Today is the feast of Christ the King! While this feast day was instituted in 1925 a few years after the Xaviere sisters were founded, our foundress – Claire Monestès – had a special fondness to the reign of God. She called us daughters of the Kingdom.
J’ai choisi un roi bafoué, flagellé, trahi par la justice. J’ai choisi un roi crucifié. Je l’ai
Claire Monestès 1920
choisi librement. Il me reste à faire les offres d’un plus grand prix.
I chose a scorned and scourged king betrayed by justice. I chose a crucified king. I have chosen him freely. All that remains for me is to make the ultimate offering.
In 1906, Claire had a spiritual encounter while receiving the meditation of the Call of the King from the Spiritual Exercises that was foundational to her desire to to give herself fully to the service of God.
Many years later, when Claire commented on the spiritual exercises to the Xaviere sisters, here is what she said about being daughters of the Kingdom:
She who is speaking to you understands that this heavenly call of the King is what gave birth to the Xaviere sisters. The Xaviere sisters are daughters of the Kingdom….
Claire Monestes 1932
Today, 90 years later what does it mean to be daughters of the Kingdom? Here are some reflections from the Toronto Xaviere sisters!
To be a daughter of the Kingdom is first of all to receive my identity as a Xaviere sister and to continue to discover it in my daily life. It means living in community with other daughters of the kingdom and seeking with them where mission calls and leads us in Canada. To me the expression unfolds the call to live as a disciple of Christ. To be a daughter of the kingdom is to choose him as my Lord, the eternal King, to accept to follow him and to imitate him – as St. Ignatius of Loyola invites us to do in the Spiritual Exercises – accepting the joys and the costs that this entails.

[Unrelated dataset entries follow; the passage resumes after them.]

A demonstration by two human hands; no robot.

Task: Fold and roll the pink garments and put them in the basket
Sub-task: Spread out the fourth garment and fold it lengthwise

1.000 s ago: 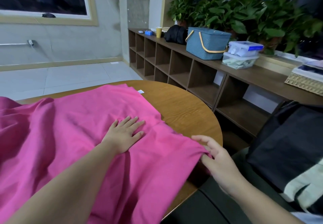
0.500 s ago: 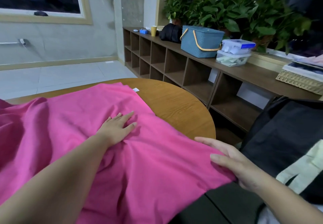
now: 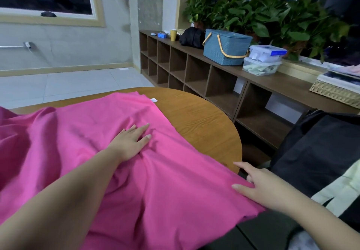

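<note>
**Pink garment flat on the table under two hands**

We counted one pink garment [image 3: 93, 152] in view, spread over the round wooden table [image 3: 198, 121] and hanging off its near edge; its left part ran out of frame, so we could not say how it ended there, or whether more than one piece lay in the folds. One small white tag [image 3: 153, 99] showed at its far edge, too small for us to read.

We saw two hands. The left hand [image 3: 130, 142] lay palm down on the middle of the cloth, fingers straight and close together, thumb set a little apart. The right hand [image 3: 261, 185] rested at the garment's right edge, near the table rim, with fingers straight and slightly spread; its thumb touched the cloth, but we could not tell whether any finger curled under the hem.

On the long shelf unit [image 3: 194, 74] at the far right stood one blue basket [image 3: 226, 49] with a tan handle, well apart from the garment. Just right of it were two clear lidded boxes [image 3: 263, 60], stacked; the upper lid bore a blue label we could not read. Further left on the shelf top we counted one black bag [image 3: 191, 37], one yellow cup [image 3: 173, 34] and one small blue item [image 3: 161, 35]. A woven tray [image 3: 335, 93] was cut off at the right edge. Leafy plants [image 3: 272, 19] lined the sill; we could not count the pots. Dark fabric [image 3: 319, 152] filled the near right, its shape unclear.
</note>
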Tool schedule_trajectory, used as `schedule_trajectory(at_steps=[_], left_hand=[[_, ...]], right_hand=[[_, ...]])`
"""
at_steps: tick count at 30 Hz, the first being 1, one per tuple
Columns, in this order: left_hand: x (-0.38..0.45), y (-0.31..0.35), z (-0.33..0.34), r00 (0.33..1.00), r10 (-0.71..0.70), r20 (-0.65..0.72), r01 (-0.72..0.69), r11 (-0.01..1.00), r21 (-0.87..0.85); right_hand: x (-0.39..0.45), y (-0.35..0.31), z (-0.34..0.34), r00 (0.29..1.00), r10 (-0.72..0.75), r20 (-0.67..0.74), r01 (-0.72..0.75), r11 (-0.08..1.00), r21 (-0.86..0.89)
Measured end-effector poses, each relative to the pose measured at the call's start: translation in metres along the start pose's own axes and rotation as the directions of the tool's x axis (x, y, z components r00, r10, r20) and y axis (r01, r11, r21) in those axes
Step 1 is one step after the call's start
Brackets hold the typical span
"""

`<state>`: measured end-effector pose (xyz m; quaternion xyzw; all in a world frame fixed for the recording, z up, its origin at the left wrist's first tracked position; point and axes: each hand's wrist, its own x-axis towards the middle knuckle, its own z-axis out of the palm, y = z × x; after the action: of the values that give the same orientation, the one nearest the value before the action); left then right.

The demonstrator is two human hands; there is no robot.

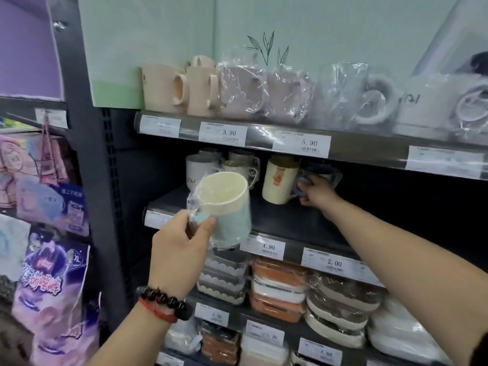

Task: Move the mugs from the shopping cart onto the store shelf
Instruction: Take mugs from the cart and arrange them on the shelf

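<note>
Green-and-cream mug (227,207), wrapped in clear plastic, tilted, held up in front of the middle shelf (290,220). Left hand (179,254) pinches it at the handle side, thumb and fingers curled round. Right hand (315,191) reaches deep onto the same shelf, fingers closed on a wrapped dark mug (320,173), just beside a cream mug (280,180). Price tags (266,248) line the shelf edge. Beaded bracelet (166,302) on left wrist.

The middle shelf (285,220) carries a cream mug (278,180) and a cluster of mugs (219,165) at back left. The top shelf (290,133) holds wrapped mugs (264,93) in a row.
</note>
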<state>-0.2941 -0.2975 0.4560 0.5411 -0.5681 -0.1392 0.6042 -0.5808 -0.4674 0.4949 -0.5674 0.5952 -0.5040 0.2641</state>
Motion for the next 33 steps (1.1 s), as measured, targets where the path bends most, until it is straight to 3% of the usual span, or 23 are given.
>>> schedule_trajectory(at_steps=[13, 16, 19, 21, 24, 27, 33], left_hand=[[0.034, -0.008, 0.026, 0.994, 0.082, 0.069, -0.083, 0.997, 0.004], [0.039, -0.012, 0.039, 0.993, 0.080, 0.086, -0.083, 0.996, 0.037], [0.043, -0.009, 0.054, 0.991, 0.104, 0.081, -0.111, 0.989, 0.097], [0.046, -0.002, 0.066, 0.991, 0.118, 0.064, -0.126, 0.983, 0.134], [0.052, 0.011, 0.092, 0.987, 0.134, 0.091, -0.149, 0.972, 0.184], [0.051, 0.024, 0.119, 0.970, 0.179, 0.162, -0.209, 0.958, 0.195], [0.044, 0.044, 0.152, 0.920, 0.245, 0.305, -0.292, 0.949, 0.118]], right_hand=[[0.039, 0.021, 0.014, 0.996, 0.054, -0.069, -0.063, 0.988, -0.140], [0.036, 0.014, 0.012, 0.993, 0.003, -0.120, -0.026, 0.983, -0.184], [-0.004, -0.012, 0.008, 0.957, -0.116, -0.264, 0.063, 0.977, -0.204], [-0.041, -0.027, 0.007, 0.936, -0.157, -0.315, 0.133, 0.987, -0.095], [-0.090, -0.039, 0.009, 0.987, -0.084, -0.140, 0.100, 0.989, 0.107], [-0.118, -0.034, 0.008, 0.999, -0.051, 0.012, 0.049, 0.990, 0.132], [-0.124, -0.022, -0.011, 0.997, -0.001, -0.076, 0.014, 0.985, 0.170]])
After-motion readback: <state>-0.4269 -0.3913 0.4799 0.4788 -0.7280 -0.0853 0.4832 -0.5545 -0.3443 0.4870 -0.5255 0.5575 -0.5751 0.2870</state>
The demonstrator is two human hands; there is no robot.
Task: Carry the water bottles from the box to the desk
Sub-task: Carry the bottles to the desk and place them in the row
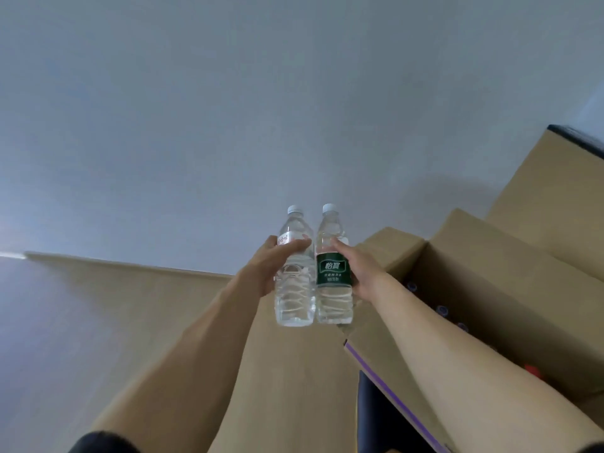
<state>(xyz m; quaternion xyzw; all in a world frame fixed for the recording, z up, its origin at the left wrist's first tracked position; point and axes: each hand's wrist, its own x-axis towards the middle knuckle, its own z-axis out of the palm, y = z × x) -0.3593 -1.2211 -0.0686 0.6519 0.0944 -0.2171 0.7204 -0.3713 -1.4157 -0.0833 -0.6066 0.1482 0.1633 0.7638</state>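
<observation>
1. My left hand (273, 261) is wrapped around a clear plastic water bottle with a white cap and a pale sticker (295, 273); my thumb lies across its front just below the shoulder.
2. My right hand (358, 266) grips a second clear plastic water bottle with a white cap and a dark green label (334, 269), with my fingers curled round the label from the right side.
3. I hold both bottles upright, side by side, and they touch or nearly touch along their sides; I cannot tell which.
4. Both bottles are up in the air in front of me, above the light wooden desk top (130, 305) and just left of the open brown cardboard box (490, 256).
5. The box stands to my right, with its flaps up and a purple strip along its near edge.
6. Deep inside the box I see a few dark bottle caps (442, 310) and something red, too small to make out.
7. A pale grey wall (228, 109) fills the view behind the bottles.
</observation>
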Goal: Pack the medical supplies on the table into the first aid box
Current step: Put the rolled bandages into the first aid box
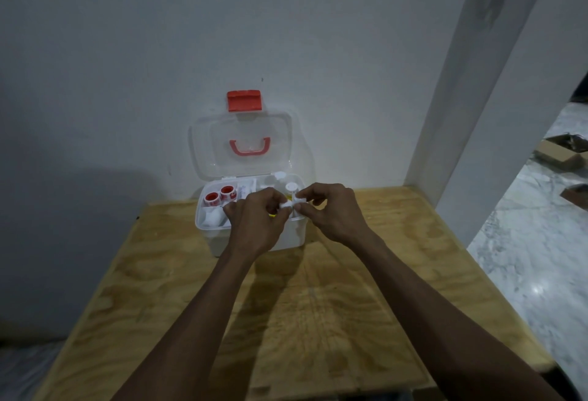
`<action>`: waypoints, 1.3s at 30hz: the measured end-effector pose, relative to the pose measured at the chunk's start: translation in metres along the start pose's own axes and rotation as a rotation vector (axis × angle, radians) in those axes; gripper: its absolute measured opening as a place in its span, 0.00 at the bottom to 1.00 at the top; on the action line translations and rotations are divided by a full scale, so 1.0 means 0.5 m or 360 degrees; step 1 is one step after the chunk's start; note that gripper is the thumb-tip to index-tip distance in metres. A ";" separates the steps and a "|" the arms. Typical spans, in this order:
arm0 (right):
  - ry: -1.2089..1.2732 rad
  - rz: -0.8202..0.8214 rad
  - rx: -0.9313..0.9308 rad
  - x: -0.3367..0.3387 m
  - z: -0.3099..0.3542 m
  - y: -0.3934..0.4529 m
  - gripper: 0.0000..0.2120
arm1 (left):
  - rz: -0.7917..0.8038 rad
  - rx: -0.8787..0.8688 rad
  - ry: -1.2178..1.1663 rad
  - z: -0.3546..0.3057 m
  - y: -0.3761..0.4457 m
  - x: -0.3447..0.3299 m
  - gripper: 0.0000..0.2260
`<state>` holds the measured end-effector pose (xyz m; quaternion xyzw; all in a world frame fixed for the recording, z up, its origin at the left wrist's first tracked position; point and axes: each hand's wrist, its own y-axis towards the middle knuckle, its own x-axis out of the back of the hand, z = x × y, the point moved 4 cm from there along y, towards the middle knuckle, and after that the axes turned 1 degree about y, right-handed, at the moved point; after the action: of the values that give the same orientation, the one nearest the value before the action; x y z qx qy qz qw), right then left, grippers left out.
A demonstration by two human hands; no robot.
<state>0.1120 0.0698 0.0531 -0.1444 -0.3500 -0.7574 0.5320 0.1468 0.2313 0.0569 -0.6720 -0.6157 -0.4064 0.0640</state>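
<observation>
Centrally in the head view, a white first aid box stood on the far part of a wooden tabletop, close against the pale wall, its clear lid swung up and back so that the red latch sat above the middle of the frame and the red handle showed through the plastic. Both bare forearms reached up from the lower edge of the frame and met over the box's open top. The left hand and the right hand each had fingers curled onto a small white item, pinched between them just above the box's middle; what it was could not be made out, and a bit of yellow showed just under the left hand's fingers. Inside the box, toward its left side, two red-and-white tape rolls lay side by side, with a white wrapped bundle in front of them. At the back right of the box stood a white-capped bottle, partly hidden by the fingers. At the right edge of the frame, beyond a white pillar, a marbled floor carried a cardboard box.
</observation>
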 end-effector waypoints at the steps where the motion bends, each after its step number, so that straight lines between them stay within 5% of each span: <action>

Concretely, it means committing myself in today’s world in order to « proclaim liberty to the captives » (Luke 4:18). It means working to build a more just and fraternal world, where I am. On a daily basis, being a daughter of the kingdom is an invitation to
remain dynamic in the mission of service, to remain available in the great calls as well as in the small ones. It is to accept to get back on track when
discouragement arrives by looking beyond the concerns of the moment.
Sr. Catherine
This sentence from our foundress moves me and gives me impetus and aspiration to go beyond my limits, my fears, my resistance to change. God does not stop creating, it is his way of loving us.
This reign, already there and not yet, pulls me forward, like a new creation constantly in the making. Living in Canada for 20 years, in a culture different from that of my origins, this facet of our charism makes me grow. I try to work for his reign of peace, of brotherhood across borders, in this multicultural city of Toronto. In English or in French, in Canada or in France, God is with me and with all the people I meet, in sorrow and joy.
Sr. Marie-Noëlle
Being Daughters of the Kingdom is an invitation to be with Christ who reigns in this Kingdom of life, in a very special way. In some representations, as in St Ignatius Church in Paris, Christ wears a royal robe, he is the Eternal Lord of All Things Living, but he is also on the Cross. He reigns from the Cross. This is symbolic of his presence with us in all suffering, opening a passage to Life. As Claire Monestès received this invitation, we, Xaviere sisters, are also invited to “turn all suffering into a work of joy,” with Christ and by doing so, to gather all the scattered children of God and enter in the joy of the Father. This is our mission; this is who we are!
Sr. Claire
How do I hear this? I see a lot of dynamism in this phrase. If we are daughters of the Kingdom rather than daughters of a King, it is to participate in this task. To enter into the dynamic of God who works unceasingly, who works in hearts – and first of all in my own. Thus to let my heart be worked by God so that Christ can reign in me and beyond me, despite my frailties.
This King we are trying to follow is also the Servant-King, a humble King who has chosen
the last place, that of the washing of the feet.
Sr. Blandine
Blessed feast of Christ the King to all of you!